I have a GA Precision rifle that just shoots sub MOA pretty much regardless of the distance. Yesterday, I was comparing the different POI of 168 vs 175 SMK's. I had 4 rounds of 175's and one 168 and shot a five round group. The 175's printed a .23" four shot group and the 168 was about .5" below the 175's. Before that, I put five consecutive 175's on a 6" steel gong at 600 yards.

Must have something to do with harmonics and the phase of the moon.

wg

Bullet yaw is what's causing your groups to get bigger and then smaller again.

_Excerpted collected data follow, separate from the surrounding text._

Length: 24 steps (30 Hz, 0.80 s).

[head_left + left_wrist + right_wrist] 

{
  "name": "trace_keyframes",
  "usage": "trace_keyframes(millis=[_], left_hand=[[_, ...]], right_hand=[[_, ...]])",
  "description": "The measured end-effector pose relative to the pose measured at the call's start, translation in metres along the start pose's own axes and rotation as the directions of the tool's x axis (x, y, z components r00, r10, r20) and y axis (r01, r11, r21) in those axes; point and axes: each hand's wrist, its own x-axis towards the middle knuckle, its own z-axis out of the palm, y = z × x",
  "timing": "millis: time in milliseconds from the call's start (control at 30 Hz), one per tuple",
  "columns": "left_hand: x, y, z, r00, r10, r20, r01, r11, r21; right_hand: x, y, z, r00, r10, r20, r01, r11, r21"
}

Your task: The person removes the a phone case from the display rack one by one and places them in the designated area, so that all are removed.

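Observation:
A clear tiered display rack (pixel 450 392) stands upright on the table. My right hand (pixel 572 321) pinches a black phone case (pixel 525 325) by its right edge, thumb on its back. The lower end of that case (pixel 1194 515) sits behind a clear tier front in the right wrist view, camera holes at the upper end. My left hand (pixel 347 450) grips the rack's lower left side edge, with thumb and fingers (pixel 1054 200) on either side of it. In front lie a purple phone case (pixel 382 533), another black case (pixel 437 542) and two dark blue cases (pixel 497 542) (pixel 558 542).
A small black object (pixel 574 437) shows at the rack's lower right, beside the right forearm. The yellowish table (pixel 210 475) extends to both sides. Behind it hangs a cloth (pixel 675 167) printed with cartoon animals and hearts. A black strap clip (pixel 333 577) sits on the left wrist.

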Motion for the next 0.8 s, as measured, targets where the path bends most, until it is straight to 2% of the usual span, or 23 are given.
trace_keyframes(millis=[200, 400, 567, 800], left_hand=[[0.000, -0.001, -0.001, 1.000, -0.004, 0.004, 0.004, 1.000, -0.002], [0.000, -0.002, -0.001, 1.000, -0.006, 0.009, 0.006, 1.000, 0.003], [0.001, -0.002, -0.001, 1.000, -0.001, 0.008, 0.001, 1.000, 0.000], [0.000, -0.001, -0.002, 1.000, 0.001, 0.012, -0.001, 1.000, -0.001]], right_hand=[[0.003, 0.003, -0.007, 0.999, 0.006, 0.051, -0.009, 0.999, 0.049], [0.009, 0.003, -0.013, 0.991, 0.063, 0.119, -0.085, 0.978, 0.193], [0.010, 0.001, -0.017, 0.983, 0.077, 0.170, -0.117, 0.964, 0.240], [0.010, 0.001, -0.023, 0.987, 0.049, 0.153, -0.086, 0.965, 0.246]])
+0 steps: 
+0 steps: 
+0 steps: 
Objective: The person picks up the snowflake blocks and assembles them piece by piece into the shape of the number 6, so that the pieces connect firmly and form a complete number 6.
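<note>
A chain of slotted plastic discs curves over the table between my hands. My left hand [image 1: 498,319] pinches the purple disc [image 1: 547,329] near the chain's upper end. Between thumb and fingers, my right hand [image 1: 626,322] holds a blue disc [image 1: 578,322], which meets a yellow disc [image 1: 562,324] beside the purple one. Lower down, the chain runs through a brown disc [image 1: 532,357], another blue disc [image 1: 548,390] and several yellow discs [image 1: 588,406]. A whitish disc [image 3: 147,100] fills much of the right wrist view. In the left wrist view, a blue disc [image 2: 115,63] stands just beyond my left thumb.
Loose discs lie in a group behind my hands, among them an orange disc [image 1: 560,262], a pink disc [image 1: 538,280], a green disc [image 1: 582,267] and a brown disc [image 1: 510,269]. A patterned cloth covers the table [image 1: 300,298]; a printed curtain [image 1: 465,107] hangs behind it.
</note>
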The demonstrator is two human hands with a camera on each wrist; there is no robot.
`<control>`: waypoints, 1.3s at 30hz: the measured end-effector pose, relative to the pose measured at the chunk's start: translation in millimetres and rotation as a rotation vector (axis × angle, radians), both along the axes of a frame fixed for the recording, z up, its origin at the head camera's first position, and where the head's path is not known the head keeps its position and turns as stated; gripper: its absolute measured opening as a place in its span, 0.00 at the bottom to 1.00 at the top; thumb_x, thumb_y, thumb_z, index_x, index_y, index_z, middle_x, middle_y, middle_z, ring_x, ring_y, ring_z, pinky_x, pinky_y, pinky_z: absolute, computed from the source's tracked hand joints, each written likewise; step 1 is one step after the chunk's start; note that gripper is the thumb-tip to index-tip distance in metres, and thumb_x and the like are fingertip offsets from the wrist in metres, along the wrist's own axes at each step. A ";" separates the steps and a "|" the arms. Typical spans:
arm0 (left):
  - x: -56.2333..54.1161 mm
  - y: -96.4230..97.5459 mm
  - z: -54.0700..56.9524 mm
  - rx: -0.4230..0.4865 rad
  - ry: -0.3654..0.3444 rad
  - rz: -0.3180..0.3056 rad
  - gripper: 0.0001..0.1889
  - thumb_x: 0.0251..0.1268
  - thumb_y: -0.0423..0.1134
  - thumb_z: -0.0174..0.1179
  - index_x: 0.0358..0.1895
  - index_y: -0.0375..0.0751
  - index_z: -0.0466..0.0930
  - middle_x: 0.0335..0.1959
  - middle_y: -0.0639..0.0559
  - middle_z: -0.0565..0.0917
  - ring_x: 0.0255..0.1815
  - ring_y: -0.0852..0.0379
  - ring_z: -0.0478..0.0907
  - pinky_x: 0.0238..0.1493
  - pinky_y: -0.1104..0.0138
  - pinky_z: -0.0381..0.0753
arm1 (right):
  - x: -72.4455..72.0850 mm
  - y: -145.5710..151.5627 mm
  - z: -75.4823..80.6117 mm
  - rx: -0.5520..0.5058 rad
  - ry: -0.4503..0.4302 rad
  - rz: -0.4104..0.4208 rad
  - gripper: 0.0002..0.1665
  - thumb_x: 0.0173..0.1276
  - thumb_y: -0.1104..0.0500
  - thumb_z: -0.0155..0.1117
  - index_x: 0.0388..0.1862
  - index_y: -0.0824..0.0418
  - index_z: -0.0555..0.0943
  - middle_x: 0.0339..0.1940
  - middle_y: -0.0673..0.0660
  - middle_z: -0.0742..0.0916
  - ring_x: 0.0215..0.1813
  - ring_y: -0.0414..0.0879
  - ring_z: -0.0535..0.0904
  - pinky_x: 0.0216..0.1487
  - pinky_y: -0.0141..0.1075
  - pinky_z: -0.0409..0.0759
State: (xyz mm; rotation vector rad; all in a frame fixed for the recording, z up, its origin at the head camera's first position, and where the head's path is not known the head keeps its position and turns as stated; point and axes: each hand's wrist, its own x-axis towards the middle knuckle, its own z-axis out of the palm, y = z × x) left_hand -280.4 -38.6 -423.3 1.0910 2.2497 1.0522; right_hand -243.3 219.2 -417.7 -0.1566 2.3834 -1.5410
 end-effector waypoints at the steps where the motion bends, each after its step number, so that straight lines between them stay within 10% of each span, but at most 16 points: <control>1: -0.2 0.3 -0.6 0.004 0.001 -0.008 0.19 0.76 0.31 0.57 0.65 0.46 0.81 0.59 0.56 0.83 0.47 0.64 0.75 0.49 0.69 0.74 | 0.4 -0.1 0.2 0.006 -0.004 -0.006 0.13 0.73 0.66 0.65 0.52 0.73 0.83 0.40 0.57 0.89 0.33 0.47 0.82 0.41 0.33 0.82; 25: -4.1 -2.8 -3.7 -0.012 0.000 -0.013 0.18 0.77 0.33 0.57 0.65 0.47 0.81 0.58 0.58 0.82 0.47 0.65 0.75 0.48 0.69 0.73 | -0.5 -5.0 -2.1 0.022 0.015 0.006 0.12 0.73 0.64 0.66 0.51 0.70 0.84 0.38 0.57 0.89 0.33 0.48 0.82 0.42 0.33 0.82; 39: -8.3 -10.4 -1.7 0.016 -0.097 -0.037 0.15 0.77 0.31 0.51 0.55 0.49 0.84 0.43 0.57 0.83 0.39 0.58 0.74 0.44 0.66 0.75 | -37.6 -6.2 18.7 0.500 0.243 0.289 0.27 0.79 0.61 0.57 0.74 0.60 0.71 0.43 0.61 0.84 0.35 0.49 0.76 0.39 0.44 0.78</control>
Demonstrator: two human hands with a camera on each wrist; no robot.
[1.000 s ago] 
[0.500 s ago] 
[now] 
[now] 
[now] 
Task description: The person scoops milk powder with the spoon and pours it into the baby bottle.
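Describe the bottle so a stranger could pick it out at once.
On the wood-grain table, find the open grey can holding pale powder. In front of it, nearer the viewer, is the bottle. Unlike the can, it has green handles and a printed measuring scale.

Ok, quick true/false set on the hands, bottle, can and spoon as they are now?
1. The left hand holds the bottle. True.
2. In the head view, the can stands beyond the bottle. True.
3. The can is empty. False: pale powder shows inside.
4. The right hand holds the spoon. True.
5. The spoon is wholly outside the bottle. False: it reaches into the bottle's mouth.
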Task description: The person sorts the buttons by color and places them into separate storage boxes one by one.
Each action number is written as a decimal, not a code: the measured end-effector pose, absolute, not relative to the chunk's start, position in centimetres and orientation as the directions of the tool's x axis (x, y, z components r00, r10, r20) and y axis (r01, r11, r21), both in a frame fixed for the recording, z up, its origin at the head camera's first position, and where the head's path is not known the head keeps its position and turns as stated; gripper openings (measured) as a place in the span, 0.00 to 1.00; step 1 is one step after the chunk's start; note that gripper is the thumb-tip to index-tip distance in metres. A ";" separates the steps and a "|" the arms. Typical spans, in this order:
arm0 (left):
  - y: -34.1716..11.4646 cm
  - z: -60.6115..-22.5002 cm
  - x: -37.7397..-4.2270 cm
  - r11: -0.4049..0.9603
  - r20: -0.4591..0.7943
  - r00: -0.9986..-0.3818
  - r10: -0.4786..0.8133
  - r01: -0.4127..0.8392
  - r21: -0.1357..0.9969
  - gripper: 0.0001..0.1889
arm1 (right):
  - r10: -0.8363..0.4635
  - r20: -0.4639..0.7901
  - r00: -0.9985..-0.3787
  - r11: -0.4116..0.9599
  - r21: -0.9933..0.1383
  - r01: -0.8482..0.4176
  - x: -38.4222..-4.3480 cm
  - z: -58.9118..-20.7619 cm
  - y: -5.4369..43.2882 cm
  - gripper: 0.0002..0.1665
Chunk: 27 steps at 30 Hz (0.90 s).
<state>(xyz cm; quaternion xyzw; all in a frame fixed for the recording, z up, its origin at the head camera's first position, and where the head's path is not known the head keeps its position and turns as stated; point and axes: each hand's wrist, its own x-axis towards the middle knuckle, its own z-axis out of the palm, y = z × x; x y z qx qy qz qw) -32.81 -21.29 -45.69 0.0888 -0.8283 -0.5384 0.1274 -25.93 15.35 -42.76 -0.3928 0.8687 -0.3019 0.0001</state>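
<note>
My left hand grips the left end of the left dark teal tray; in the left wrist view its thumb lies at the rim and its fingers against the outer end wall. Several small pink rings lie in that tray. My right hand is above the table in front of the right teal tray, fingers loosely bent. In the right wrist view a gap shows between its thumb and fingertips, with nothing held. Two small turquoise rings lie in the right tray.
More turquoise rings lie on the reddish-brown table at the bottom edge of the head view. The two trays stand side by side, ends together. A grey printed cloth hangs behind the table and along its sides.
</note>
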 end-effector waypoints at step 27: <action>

Air friction combined with centrifugal force causes yaw. Yaw causes the bullet to spiral. This bullet spiral starts immediately upon leaving the bore, may reach a diameter as large as several inches and then eventually the gyroscopic action of the spinning bullet causes the bullet stop yawing (the bullet "goes to sleep"). Most .223 bullets go to sleep somewhere between 75 and 150 yards depending on bullet weight and velocity. All bullets yaw to some extent or another but the fewer imperfections on the bullet the less it will yaw.

An uneven barrel crown will magnify yaw, a perfect crown will minimize it. Crown quality is probably the difference between your two rifles.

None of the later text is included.